SF「そのことを指摘すると、すでに汚れているんだから別にいいだろ、って言うんです。どう思います先輩?」

いくら雨風にさらされているビルや店の外壁とは言え、靴の底を押しつけるのはどうなのでしょう。

私「育ちの良し悪しはともかくとして……あまり良い結び方ではないかもしれないね」

SF「ですよね。それをあの男は……」

後輩は、ぶつぶつと呪詛を吐きだします。

ほんの少しだけ顔色と声に元気が戻ってきたように思います。

そこで私は、後輩に聞いてみたいと思っていたことを尋ねてみます。



















私「たとえば人生にマニュアルがあったとして、後輩はそれを読んでみたいと思う?」




















SF「読みません」

即答でした。

それからニヤニヤ笑いながらこう言います

SF「先輩。マニュアルに頼ったセックスはダメですよ?」

私「お前は何を言っているんだ?」

SF「え、そういう話じゃないんですか? 人生のマニュアルって」

私「人生のマニュアルがセックスの教本っておかしいだろ!」

後輩の口から下ネタが出るようになったらそれは元気な証拠です。

性的なものが嫌いなくせに自分から下ネタを振るなんてマゾでしょうか。

いいえ、きっと彼女なりの処世術です。

彼女には、人生のマニュアルなんて必要ないのです。

私「就職活動、上手くいくといいね」

SF「はい。そういう先輩も上手くいくといいっすね」

私「…………まだ会社を辞めるつもりはないよ」

SF「早めの方がいいっすよ? 前に会った時よりゲッソリしてますし、今にも倒れそうな感じです」

友人に心配され、恋人に心配され、後輩にも心配されてしまいました。

毎日鏡を見ている自分が気づかず、久しぶりに会った人の方がよく気がつくものなのでしょうか。

分かりません。

私「まあ、そのうちね。
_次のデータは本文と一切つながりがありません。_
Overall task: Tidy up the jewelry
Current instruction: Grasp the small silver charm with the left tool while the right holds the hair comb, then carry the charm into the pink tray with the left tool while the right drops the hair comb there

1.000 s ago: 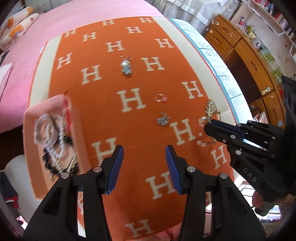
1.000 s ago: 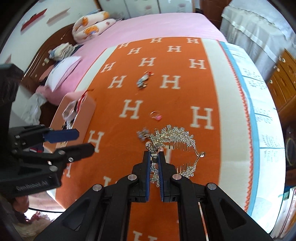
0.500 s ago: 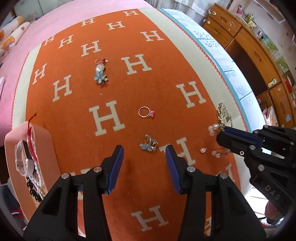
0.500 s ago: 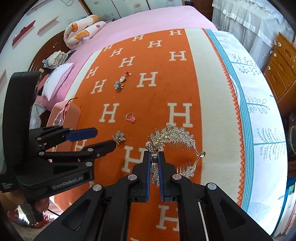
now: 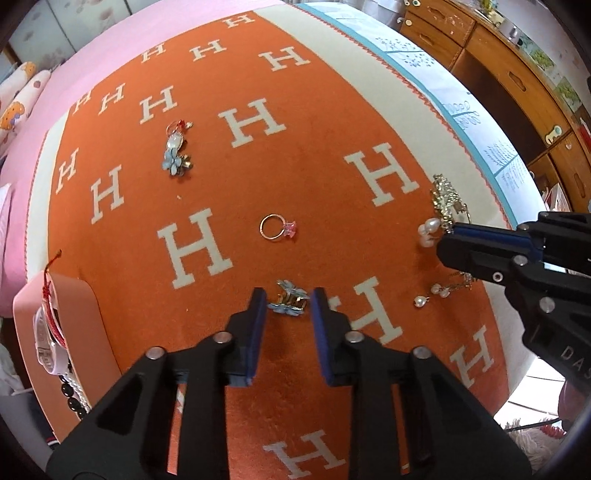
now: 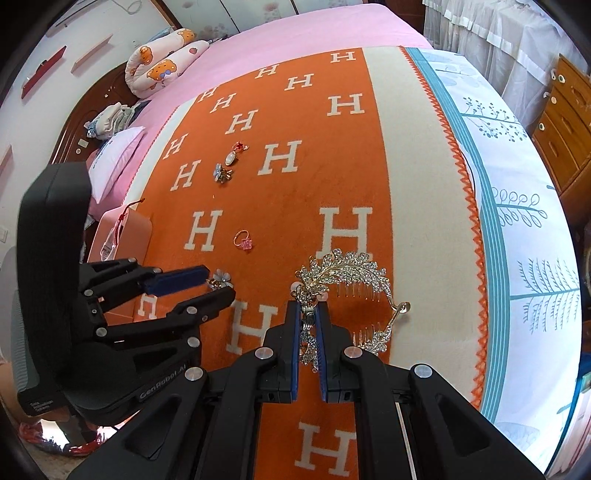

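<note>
Orange blanket, one ring, two flower clips

white "h" letters on orange blanket, "genrobot.ai" on left gripper

Blanket: orange field with cream H letters, cream border, orange zigzag edging; beyond it a pink sheet and a white cover with teal stripes and line-drawn trees. Jewelry: gold ring with a pink stone, pale-blue flower clip with gold, second blue-flower charm with a white oval and red loop, silver-and-gold rhinestone comb with white pearls. Box peach-pink, holding red cord, white and black beads; grippers black with blue pads; pillow cream with orange bears; dresser brown wood.
</note>
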`<state>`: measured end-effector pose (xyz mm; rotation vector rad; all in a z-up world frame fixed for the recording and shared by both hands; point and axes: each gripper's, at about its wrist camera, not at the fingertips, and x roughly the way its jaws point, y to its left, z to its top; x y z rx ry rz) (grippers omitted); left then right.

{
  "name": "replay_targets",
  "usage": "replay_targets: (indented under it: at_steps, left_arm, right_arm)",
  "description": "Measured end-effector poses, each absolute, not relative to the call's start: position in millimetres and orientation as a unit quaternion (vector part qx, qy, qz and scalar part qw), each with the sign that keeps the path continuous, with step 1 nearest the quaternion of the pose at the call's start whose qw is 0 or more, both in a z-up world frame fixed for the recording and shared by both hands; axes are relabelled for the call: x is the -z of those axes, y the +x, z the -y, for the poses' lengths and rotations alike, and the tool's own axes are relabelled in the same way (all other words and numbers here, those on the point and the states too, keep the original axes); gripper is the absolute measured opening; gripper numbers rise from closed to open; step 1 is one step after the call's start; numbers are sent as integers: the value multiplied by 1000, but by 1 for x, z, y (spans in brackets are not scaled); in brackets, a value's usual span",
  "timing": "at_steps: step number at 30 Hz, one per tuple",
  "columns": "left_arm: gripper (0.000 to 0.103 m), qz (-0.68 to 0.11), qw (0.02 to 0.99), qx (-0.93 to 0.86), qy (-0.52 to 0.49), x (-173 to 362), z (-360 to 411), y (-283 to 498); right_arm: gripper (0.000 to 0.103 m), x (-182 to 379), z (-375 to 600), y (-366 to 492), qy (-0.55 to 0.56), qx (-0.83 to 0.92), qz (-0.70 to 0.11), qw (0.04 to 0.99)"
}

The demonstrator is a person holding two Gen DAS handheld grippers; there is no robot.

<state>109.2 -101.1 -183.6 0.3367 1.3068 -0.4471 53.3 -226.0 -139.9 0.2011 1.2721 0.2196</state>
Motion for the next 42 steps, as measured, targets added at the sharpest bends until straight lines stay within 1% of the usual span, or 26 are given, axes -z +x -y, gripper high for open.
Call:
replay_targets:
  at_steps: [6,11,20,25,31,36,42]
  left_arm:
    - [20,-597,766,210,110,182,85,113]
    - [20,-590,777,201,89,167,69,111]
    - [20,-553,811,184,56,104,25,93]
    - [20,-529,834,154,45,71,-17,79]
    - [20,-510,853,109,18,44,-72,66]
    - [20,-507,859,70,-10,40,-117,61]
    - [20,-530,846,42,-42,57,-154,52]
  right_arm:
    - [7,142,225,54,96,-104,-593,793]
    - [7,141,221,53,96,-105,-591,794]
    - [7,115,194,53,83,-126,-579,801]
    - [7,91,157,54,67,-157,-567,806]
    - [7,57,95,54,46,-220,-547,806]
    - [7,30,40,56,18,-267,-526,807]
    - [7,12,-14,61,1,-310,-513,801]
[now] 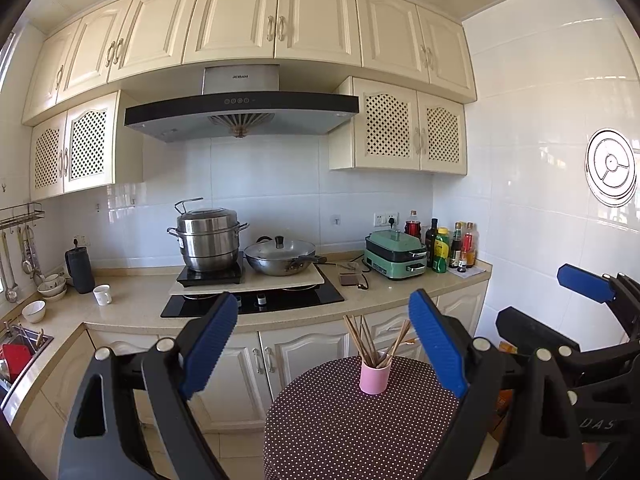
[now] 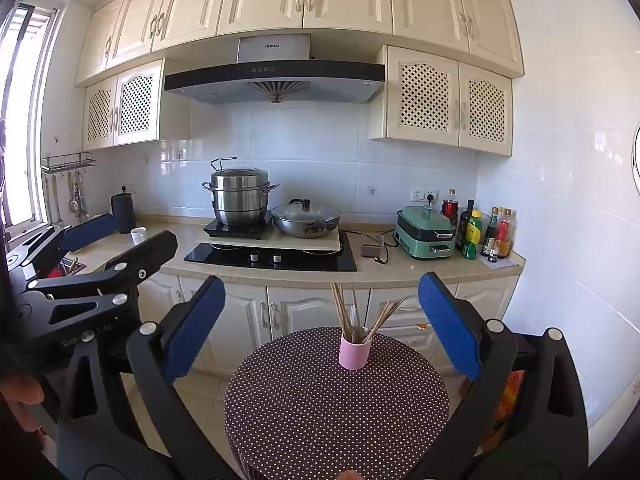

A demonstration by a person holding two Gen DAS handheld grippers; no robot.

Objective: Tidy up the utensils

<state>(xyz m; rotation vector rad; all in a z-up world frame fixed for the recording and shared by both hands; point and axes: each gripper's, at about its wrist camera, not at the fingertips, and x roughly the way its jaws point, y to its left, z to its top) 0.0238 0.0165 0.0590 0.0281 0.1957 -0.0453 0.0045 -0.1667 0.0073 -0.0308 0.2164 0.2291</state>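
Observation:
A pink cup holding several wooden chopsticks stands upright at the far side of a small round table with a brown polka-dot cloth. It also shows in the right wrist view, with the chopsticks fanned out above the same table. My left gripper is open and empty, held back from the cup and above the table. My right gripper is open and empty, likewise short of the cup. Each gripper also shows in the other's view: the right, the left.
Behind the table runs a kitchen counter with a hob, a steel steamer pot, a lidded wok, a green electric grill, bottles, a white mug and bowls. A sink is at left.

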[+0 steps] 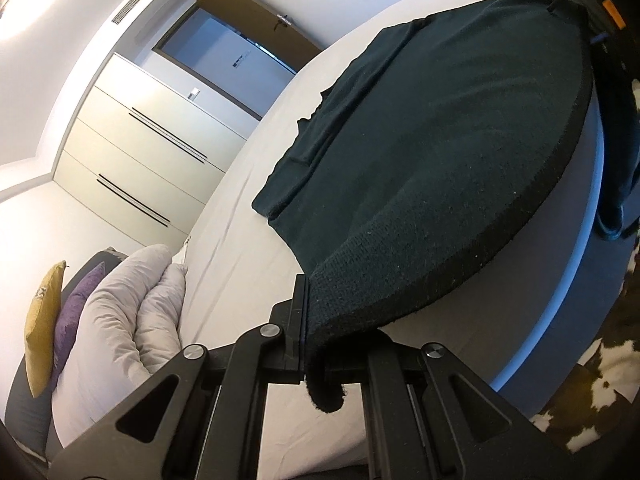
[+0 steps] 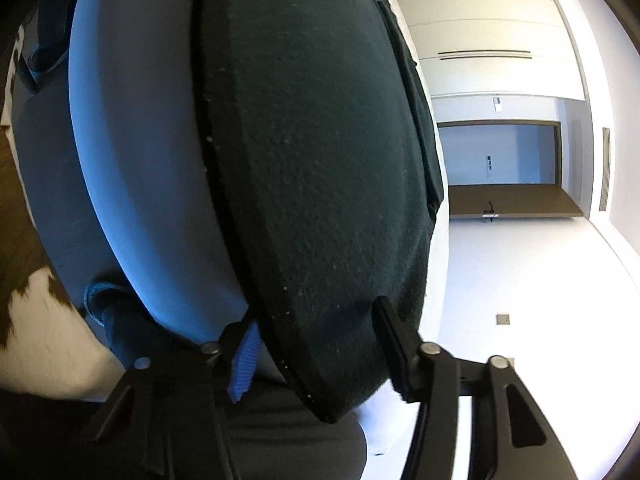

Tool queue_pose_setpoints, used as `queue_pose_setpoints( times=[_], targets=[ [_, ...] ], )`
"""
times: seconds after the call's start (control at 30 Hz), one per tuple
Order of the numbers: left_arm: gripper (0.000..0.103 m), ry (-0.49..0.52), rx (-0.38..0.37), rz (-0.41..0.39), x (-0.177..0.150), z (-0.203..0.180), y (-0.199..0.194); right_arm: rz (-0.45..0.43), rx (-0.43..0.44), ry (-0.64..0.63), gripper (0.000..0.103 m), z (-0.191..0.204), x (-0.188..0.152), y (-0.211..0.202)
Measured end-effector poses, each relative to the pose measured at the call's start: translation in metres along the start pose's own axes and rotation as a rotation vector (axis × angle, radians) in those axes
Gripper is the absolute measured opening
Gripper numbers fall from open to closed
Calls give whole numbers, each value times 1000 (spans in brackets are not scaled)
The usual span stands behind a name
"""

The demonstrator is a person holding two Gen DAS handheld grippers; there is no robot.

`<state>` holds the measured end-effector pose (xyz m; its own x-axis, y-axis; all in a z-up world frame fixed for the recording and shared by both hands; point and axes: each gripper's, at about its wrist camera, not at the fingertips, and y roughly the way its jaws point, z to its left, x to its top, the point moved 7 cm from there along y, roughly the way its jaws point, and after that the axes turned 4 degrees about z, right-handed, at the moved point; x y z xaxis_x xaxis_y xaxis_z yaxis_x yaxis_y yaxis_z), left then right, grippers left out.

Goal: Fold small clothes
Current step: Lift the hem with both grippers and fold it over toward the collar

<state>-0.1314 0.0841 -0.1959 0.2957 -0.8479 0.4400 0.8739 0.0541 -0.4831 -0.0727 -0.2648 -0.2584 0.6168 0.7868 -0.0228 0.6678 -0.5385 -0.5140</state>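
A dark green knit garment (image 1: 440,140) lies spread on the white bed (image 1: 240,184), its hem along the bed's edge. My left gripper (image 1: 306,320) is shut on the near hem corner, and a rolled bit of hem hangs below the fingers. In the right wrist view the garment (image 2: 320,160) fills the middle, with its other hem corner between the fingers of my right gripper (image 2: 316,332). That gripper's fingers stand well apart, one blue-padded finger (image 2: 243,364) beside the hem and one black finger (image 2: 390,332) over the cloth. The right gripper is open around it.
Grey-white pillows (image 1: 120,300) with a purple cushion (image 1: 76,312) and a yellow cushion (image 1: 42,328) lie at the head of the bed. White drawer fronts (image 1: 152,136) and a doorway (image 1: 232,52) stand beyond. A brown-and-white cowhide rug (image 1: 592,384) lies beside the bed's grey base (image 1: 520,300).
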Motion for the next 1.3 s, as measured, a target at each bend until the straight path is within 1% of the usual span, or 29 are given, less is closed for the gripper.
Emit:
queue_pose_setpoints(
  times=[0.03,0.17,0.27,0.33,0.37,0.4,0.43,0.6,0.8,0.9,1.03,1.13,1.3],
  targets=[
    [4,2,-2,-2,0,0,-1,2,-10,7,39,-2,-3,-1],
    [4,19,0,0,-3,-5,1,16,-22,20,33,-10,-9,0],
    [4,24,-2,5,-7,-8,1,17,-31,30,31,-19,-10,0],
    [4,28,-5,7,-9,-10,2,22,-30,47,19,-20,-13,-2],
    [4,31,-6,7,-10,-11,2,22,-29,50,16,-22,-15,-2],
    [4,35,-6,7,-10,-12,2,18,-30,49,10,-23,-16,-2],
    [4,39,-6,7,-10,-14,1,9,-35,48,8,-23,-15,-4],
    [4,43,1,8,-13,-14,0,-39,-54,59,5,-31,-16,-13],
    [4,17,12,-3,-8,-5,-3,-85,-75,114,4,-59,-14,-22],
    [4,-42,20,-15,2,11,-6,-118,-71,189,4,-82,-9,-28],
    [4,-148,18,-36,19,40,-7,-152,-80,279,4,-113,-1,-31],
    [4,-224,6,-47,31,61,-2,-163,-92,307,4,-133,6,-25],
    [4,-297,21,-55,50,91,12,-176,-106,367,4,-166,18,-10]
  ],
)
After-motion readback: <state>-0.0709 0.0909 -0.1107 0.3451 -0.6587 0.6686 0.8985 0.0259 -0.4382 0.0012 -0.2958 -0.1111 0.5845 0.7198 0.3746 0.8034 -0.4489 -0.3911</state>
今は、辞めた後に裁判になっても良いようにお金を貯めないと」

SF「会社ともめる気満々っすね」

長時間労働、パワハラ、残業代未払い、叩けばいくらでもホコリが出てくる会社です。

もめない訳がありません。

むしろ今まで社員ともめずにここまで来られたことがすごいと思います。
SF「それで、いくら貯め込んだんです?」

貯め込んだって……。

私「……万円」

私は、正直に現在の貯金額を伝えます。

後輩は、あごに手を当てながら考え込みます。

それからパッと明るい表情の顔をこちらに向けます。

SF「先輩先輩」

私「なに」

SF「結婚しましょう!!」

丁重にお断りします。

SF「ふかふかのふわんふわんですよ?」

それは、私の恋人のおっぱいが小さいことへのあてつけですか?

それとも自分のおっぱいが大きいことの自慢ですか?

私「ふっ。バカにしないでほしいね。私の恋人にもつまむ程度の胸はあるんだよ?」

SF「つまむ程度って……そっちの方がバカにしてません?」

私「いいえ。していません」

SF「せめて揉むとか掴むとか」

私「……手を添えることはできます」

左手は添えるだけ、漫画史に残る名言ですよね。

SF「先輩……諦めたらそこで試合終了ですよ……」

無理です。

成長期は、すでに過ぎ去っています。

その後、私達は延々とくだらない話題で笑い合いました。

おしまい。

それから数カ月後、後輩は大学卒業前に就職が決まります。

卒業後にその会社で働き始め、一年程で退職しました。

退職理由は、直属の上司からのセクハラだったようです。

辞めた後、彼女を労うために飲み会を開きました。

SF「先輩。クソ上司のチ○コを合法的にEDにする方法を知りませんか? 切るとか潰すとか腐らせるとか」

どう考えても合法的な手段ではありません。

それでも怒る元気があることは良いことです。

心と体が壊れる前に会社を辞めるのも一つの手段です。

どうかこの世から長時間労働とか未払い賃金とか過労死とかパワハラセクハラその他諸々がなくなりますように。